Enviada em 10/11/2021
Dados divulgados pela empresa “Uber”, em meados de 2020, evidenciam sua extensa presença em território nacional: cerca de 1 milhão de brasileiros trabalham por intermédio de seus serviços. No entanto, ao se analisar o contexto socio-trabalhista do Brasil, salienta-se que a presença massiva de motoristas de aplicativo acarreta na precarização socio-trabalhista devido ao aumento do mercado de trabalho informal e das desigualdades sociais. Dessa forma, faz-se de urgente necessidade o debate crítico acerca dos impactos socioeconômicos provenientes dessa forma de sustento.
Convém salientar, primariamente, a intrínseca relação entre a uberização do trabalhador e o aumento do ofício não formal, bem como suas consequências. Desse modo, de acordo com estatísticas divulgadas pelo IPEA, o percentual de trabalhores informais entre 2012 e 2020 aumentou em cerca de oito por cento, sendo, grande parte desse aumento, a consequência direta da expansão desses serviços. Por conseguinte, ao abdicar do emprego com carteira assinada, resultado de décadas de reinvidicações e conquistas, o pseudoempresário abandona, também, direitos essenciais , como, por exemplo, férias remuneradas e o décimo terceiro salário.

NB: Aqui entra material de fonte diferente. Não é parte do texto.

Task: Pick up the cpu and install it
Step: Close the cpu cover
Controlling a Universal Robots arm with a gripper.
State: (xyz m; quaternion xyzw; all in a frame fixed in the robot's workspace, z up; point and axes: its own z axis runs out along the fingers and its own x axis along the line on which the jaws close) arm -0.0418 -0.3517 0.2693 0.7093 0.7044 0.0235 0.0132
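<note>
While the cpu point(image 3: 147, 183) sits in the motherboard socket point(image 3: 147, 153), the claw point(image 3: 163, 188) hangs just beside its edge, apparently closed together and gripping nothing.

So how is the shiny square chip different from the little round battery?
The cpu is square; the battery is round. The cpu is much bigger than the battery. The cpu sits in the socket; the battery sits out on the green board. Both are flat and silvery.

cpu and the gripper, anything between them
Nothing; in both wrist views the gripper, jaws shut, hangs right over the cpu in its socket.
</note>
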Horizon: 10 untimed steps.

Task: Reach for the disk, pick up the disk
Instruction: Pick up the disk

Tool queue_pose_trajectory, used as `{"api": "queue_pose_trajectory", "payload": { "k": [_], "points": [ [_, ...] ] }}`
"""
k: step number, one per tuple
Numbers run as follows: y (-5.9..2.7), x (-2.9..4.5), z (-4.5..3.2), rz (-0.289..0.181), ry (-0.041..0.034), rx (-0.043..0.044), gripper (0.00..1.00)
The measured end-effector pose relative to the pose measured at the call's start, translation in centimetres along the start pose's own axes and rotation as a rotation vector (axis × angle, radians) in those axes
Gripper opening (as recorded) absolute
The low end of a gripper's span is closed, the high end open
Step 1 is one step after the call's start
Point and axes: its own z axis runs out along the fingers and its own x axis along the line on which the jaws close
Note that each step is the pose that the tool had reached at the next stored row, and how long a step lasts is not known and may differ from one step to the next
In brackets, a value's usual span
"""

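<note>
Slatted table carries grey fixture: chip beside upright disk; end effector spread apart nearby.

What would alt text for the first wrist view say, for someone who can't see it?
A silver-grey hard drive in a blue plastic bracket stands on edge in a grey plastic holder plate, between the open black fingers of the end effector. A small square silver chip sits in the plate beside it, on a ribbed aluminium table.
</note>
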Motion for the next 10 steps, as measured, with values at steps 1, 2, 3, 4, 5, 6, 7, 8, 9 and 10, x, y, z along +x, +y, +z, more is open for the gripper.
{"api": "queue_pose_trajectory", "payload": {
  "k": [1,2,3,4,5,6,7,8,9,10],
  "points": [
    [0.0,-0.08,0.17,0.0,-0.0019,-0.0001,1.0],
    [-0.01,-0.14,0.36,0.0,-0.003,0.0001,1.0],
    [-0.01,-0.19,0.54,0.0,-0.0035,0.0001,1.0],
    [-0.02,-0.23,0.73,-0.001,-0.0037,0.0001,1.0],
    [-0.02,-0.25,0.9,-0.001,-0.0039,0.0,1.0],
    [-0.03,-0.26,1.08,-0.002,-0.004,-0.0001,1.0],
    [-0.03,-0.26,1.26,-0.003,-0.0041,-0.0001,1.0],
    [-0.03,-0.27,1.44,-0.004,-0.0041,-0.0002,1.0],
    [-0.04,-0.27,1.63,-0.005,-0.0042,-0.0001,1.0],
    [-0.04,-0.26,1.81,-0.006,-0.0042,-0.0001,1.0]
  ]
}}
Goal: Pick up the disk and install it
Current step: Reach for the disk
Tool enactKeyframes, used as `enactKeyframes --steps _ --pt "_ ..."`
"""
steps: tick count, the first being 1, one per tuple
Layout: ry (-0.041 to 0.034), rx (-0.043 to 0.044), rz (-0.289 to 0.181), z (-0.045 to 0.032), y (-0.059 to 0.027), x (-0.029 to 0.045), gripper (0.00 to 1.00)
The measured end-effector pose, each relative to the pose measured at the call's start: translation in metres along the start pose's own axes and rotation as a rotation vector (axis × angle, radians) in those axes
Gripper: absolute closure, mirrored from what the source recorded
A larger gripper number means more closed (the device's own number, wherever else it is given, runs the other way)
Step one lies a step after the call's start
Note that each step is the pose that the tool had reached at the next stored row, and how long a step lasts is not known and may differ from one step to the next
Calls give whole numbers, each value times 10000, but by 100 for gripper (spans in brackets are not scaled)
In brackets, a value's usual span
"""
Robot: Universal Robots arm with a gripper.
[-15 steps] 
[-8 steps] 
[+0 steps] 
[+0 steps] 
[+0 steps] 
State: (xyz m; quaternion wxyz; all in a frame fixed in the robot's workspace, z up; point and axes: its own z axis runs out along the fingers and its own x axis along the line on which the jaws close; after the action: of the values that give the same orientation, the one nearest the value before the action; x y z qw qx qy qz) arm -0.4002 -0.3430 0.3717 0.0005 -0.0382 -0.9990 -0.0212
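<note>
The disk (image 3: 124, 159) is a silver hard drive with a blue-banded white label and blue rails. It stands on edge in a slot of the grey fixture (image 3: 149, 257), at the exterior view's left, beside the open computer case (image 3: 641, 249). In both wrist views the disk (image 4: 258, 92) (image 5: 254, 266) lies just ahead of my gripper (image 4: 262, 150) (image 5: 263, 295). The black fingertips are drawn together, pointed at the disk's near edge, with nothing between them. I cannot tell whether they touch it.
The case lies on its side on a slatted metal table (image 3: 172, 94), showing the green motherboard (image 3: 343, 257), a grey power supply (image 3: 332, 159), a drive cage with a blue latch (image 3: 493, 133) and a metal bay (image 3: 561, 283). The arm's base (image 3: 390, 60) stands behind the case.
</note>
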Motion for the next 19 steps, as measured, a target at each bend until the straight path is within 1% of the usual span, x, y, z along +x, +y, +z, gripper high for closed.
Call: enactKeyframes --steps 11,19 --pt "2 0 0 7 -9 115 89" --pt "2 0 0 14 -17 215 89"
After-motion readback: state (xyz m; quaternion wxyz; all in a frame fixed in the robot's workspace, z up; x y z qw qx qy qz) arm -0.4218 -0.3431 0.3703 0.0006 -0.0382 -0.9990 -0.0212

Ademais, revela-se de extrema urgência expor a forma com que esse modo de sustento amplia as desigualdades sociais. Nessa perspectiva, analisando-se a conjuntura desse serviço, vê-se nítido a hierarquização de sua qualidade com base em critérios econômicos previamente estabelecidos. Logo, ao segregar seus usuários por capacidade financeiro — dividindo-os por categorias “Black”, “X”, “Pop”… — tal plataforma se expressa na mais perversa forma de capitalismo, o que amplia, consequentemente, a segregação social.
Frente a tal problemática, faz-se urgente, pois, a mobilização do Estado, que, por intermédio de reformas legislativas deve combater esse horizonte. Assim, pode-se citar como influente medida resolutiva a adoção de leis que incluam o trabalho por aplicativo ao âmbito do mercado formal, associando-os, por consequinte, à vasta gama de direitos trabalhistas, para que, por fim, tal precariedade seja drasticamente reduzida. Dessa forma, a igualdade jurídica, garantida constitucionalmente a todos, tornar-se-á cada vez mais presente na sociedade tupiniquim.